REQUIREMENT:
Output the listing below exactly, minus its images.

DATA BELOW:

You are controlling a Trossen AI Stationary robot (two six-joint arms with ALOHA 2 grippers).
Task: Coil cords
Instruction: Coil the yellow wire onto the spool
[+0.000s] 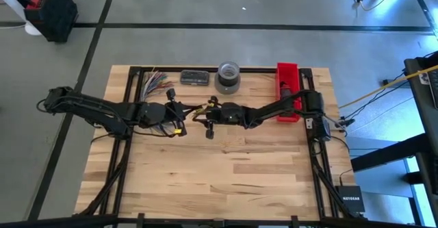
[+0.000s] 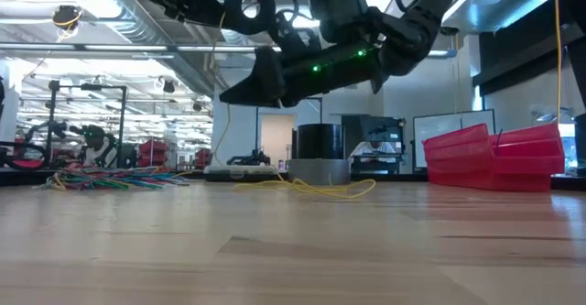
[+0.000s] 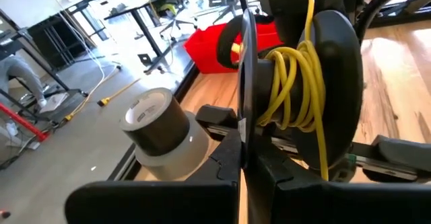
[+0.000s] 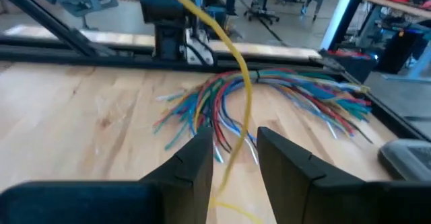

TASK RESULT:
You are controlling a Trossen AI Stationary robot (two six-joint arms with ALOHA 2 grippers).
Task: Coil cords
Instruction: Coil the yellow wire onto the spool
[+0.000s] 
[+0.000s] 
[+0.000s] 
[+0.000s] 

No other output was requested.